- Activity
Copy out the entire listing word for word.

- Recorded information
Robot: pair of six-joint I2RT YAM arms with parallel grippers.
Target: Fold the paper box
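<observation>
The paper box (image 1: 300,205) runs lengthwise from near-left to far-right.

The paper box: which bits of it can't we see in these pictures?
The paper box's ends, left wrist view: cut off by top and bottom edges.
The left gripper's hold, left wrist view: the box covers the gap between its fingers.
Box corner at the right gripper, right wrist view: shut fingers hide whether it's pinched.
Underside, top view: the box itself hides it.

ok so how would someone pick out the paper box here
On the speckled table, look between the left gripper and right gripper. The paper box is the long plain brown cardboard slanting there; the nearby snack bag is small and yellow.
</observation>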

- Result
Robot: pair of six-joint I2RT YAM arms with parallel grippers.
Target: Fold the paper box
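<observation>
The paper box (image 1: 300,205) runs lengthwise from near-left to far-right.

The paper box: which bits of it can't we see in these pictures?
The paper box's ends, left wrist view: cut off by top and bottom edges.
The left gripper's hold, left wrist view: the box covers the gap between its fingers.
Box corner at the right gripper, right wrist view: shut fingers hide whether it's pinched.
Underside, top view: the box itself hides it.

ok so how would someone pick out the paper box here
On the speckled table, look between the left gripper and right gripper. The paper box is the long plain brown cardboard slanting there; the nearby snack bag is small and yellow.
</observation>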

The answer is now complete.